▶ _ABOUT THIS EXERCISE_:
Only the stretch below from the line holding "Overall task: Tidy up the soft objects" through the line holding "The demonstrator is" should be restated, word for word and with both ends included; pictures stay out.

-=-=-

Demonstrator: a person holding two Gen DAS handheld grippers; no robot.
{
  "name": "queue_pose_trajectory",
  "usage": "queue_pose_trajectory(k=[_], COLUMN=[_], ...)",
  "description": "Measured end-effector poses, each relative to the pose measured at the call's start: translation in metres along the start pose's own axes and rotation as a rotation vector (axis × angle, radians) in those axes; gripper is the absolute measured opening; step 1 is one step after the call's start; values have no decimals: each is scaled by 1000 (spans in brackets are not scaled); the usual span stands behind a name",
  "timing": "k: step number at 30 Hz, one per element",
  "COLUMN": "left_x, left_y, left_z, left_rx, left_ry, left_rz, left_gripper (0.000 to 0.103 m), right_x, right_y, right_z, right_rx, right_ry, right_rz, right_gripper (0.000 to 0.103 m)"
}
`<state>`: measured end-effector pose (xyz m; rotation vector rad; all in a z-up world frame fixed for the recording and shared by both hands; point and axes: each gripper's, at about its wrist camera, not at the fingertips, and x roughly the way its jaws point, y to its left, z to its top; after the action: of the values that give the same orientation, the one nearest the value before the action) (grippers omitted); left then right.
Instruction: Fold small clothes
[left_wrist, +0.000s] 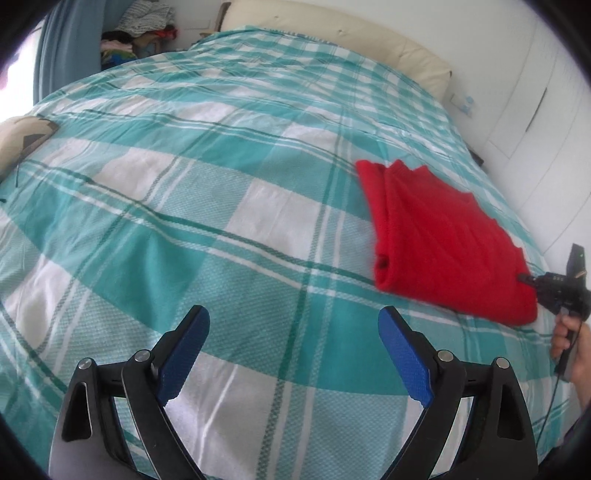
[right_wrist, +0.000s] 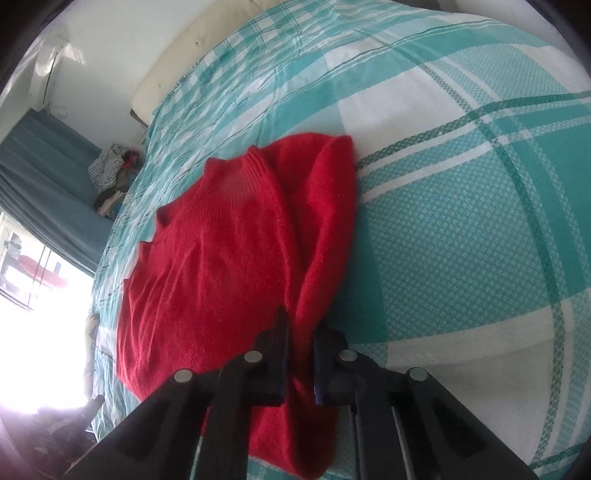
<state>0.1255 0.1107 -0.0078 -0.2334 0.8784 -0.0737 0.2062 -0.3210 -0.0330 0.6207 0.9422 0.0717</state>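
A red knitted sweater (left_wrist: 439, 236) lies partly folded on the teal and white checked bedspread (left_wrist: 229, 177), at the right in the left wrist view. My left gripper (left_wrist: 293, 321) is open and empty above the bedspread, well to the left of the sweater. My right gripper (right_wrist: 301, 328) is shut on the sweater's near edge (right_wrist: 306, 295), pinching a fold of the red knit between its fingers. It also shows in the left wrist view (left_wrist: 524, 277) at the sweater's right corner. The sweater (right_wrist: 229, 251) fills the middle of the right wrist view.
A cream headboard (left_wrist: 332, 29) runs along the far edge of the bed. A pile of clothes (left_wrist: 144, 29) sits beyond the far left corner by a blue curtain (left_wrist: 66, 44). White wardrobe doors (left_wrist: 535, 92) stand at the right. A bright window (right_wrist: 33, 306) is at the left.
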Motion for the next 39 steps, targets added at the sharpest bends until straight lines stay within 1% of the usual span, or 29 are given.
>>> queue_pose_trajectory(k=[1,4,7,9,12,14,16,17,18,19,20,21,22,23,24,25,26,27,29,30,31,33,34,35,36,37,38,39], left_x=[1,2,0,-4,-8,-8,-9,-9,-9,-9,-10,-11,-11,-12,-12,-12,-12,-12,-11,-11,-10,-9,-8,-7,-6,-6,-6,-6], left_y=[5,17,28,34,44,52,58,59,60,61,61,61,61,60,59,57,56,54,50,48,46,44,43,42,42,41,41,41], left_z=[3,15,20,22,25,28,29,30,30,31,31,32,33,33,34,34,35,34,33,32,31,29,28,28,27,27,26,27], left_rx=[-12,-55,-98,-109,-131,-162,-186,-191,-192,-193,-194,-196,-195,-193,-190,-186,-182,-177,-161,-154,-148,-138,-133,-126,-121,-117,-116,-115], left_ry=[1,-7,-27,-40,-48,-47,-49,-47,-43,-40,-38,-38,-39,-39,-39,-38,-37,-37,-34,-31,-28,-25,-25,-24,-23,-23,-22,-20], left_rz=[7,5,-2,3,17,9,0,1,3,2,-4,-12,-20,-24,-25,-27,-29,-31,-29,-25,-23,-23,-18,-10,-2,5,8,7], left_gripper=[93,94,93,93,94,94,94,94,94,94,94,93,93,94,94,94,94,94,94,94,94,94,94,94,94,94,94,94], right_x=[-6,-18,-5,17,60,91,119,130,139,144,142,138,130,120,108,97,87,78,71,74,79,90,95,102,110,117,119,117], right_y=[14,70,139,184,241,268,286,291,296,299,297,296,293,289,285,281,280,275,274,274,276,281,284,289,289,292,293,297], right_z=[3,11,12,7,-12,-29,-47,-57,-64,-70,-72,-71,-67,-63,-59,-56,-53,-51,-55,-61,-68,-88,-97,-111,-124,-139,-153,-162], right_rx=[-22,-70,-152,-209,-290,-336,-369,-387,-405,-411,-402,-380,-349,-319,-302,-303,-317,-340,-424,-477,-524,-606,-647,-693,-736,-785,-844,-901], right_ry=[-15,-36,-11,26,80,113,146,160,172,182,194,205,209,211,201,179,150,121,81,86,102,107,101,108,139,172,175,156], right_rz=[-6,26,44,53,52,44,25,2,-16,-9,31,98,179,255,297,307,293,255,124,68,34,2,9,19,24,18,-7,-30], right_gripper=[10,10,10,10,10,10,10,10,16,20,30,43,47,49,49,49,49,49,49,49,49,43,41,35,32,30,31,31])
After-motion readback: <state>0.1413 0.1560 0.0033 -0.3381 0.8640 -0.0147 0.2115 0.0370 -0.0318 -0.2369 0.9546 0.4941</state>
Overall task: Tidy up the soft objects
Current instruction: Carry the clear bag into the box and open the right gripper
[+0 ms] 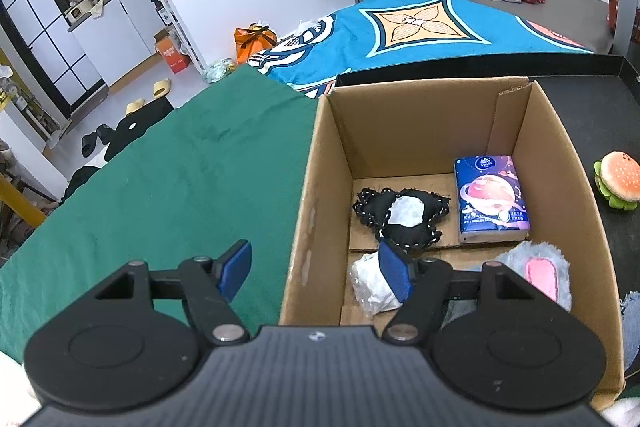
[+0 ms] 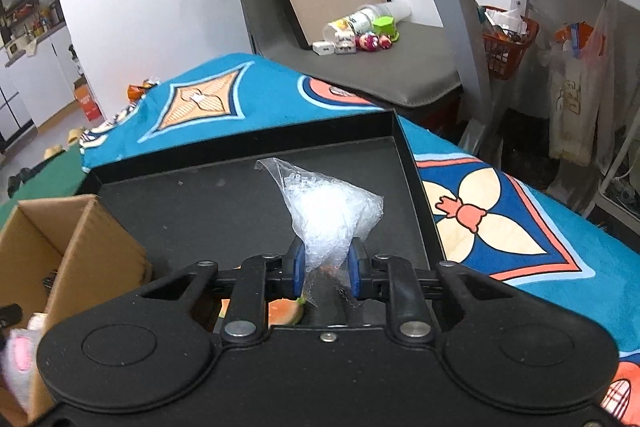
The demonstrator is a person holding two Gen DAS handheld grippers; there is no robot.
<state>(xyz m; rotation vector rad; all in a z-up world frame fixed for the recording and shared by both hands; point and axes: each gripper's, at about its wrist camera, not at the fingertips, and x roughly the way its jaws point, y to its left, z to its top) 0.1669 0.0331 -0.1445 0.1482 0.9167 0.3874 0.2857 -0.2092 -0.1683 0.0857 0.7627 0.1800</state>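
Note:
My right gripper is shut on a clear bubble-wrap bag, which sticks up above the black tray. A burger toy shows just below the jaws. My left gripper is open and straddles the left wall of the cardboard box, with one blue pad outside and the other inside. The box holds a blue tissue pack, a black stitched pouch, a white plastic wad and a grey plush with a pink patch. The burger toy lies right of the box.
A green cloth covers the table left of the box, and a blue patterned blanket lies beyond and right of the tray. A grey bench with small toys and a cup stands behind. The box corner sits at the tray's left.

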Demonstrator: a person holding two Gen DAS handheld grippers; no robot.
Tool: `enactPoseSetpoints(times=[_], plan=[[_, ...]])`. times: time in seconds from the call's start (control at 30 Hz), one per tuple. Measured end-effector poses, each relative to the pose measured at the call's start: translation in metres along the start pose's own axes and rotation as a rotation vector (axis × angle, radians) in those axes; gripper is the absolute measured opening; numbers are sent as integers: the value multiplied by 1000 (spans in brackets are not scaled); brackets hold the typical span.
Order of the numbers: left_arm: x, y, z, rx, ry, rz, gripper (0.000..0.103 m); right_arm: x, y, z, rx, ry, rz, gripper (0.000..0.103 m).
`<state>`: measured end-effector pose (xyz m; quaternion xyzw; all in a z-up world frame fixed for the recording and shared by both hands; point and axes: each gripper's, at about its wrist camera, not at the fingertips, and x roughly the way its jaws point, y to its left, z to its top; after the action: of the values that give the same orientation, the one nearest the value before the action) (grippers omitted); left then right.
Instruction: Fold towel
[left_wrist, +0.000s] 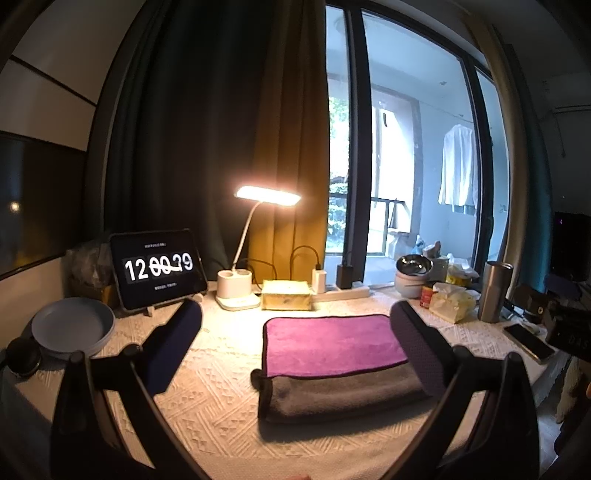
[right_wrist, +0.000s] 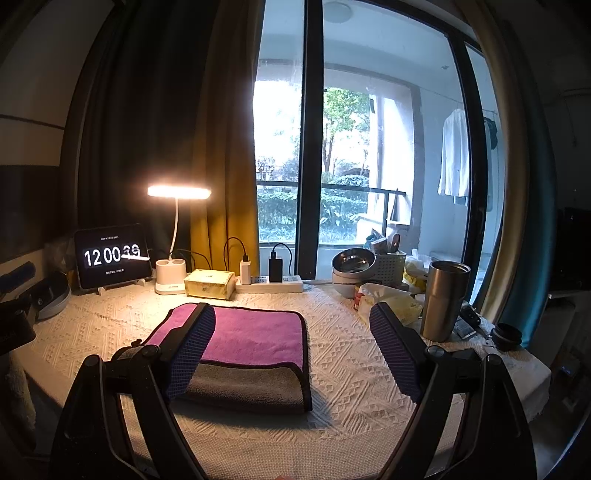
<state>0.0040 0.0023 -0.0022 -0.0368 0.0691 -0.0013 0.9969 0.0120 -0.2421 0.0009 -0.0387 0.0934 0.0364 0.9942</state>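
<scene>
A towel, purple on one side and grey on the other, lies folded on the white textured tablecloth (left_wrist: 221, 406). In the left wrist view the towel (left_wrist: 332, 343) shows purple at the back and a grey fold at the front. My left gripper (left_wrist: 295, 332) is open and empty, with the towel between and beyond its fingers. In the right wrist view the towel (right_wrist: 255, 339) lies left of centre. My right gripper (right_wrist: 291, 350) is open and empty; its left finger (right_wrist: 192, 350) hangs over the towel's left part.
At the back stand a tablet clock (left_wrist: 159, 269), a lit desk lamp (left_wrist: 267, 195), a yellow box (left_wrist: 286, 295) and a power strip (right_wrist: 269, 284). Grey plates (left_wrist: 72, 326) lie left. Bowls (right_wrist: 352, 262), tissues (left_wrist: 452, 301), a steel tumbler (right_wrist: 445, 299) and a phone (left_wrist: 528, 341) crowd the right.
</scene>
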Motion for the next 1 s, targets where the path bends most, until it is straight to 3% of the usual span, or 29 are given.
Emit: enactPoseSetpoints(times=[1.0], plan=[[1,0,-2,-4,4,2,103,0,3,0,1,5,1,88]])
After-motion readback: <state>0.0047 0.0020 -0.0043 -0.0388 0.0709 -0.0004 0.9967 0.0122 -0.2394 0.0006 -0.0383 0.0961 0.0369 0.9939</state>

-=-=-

▶ _PROBLEM SOLUTION_:
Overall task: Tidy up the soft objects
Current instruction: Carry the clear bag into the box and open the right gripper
[+0 ms] 
[+0 ms] 
The demonstrator is a person holding two Gen DAS handheld grippers; there is no robot.

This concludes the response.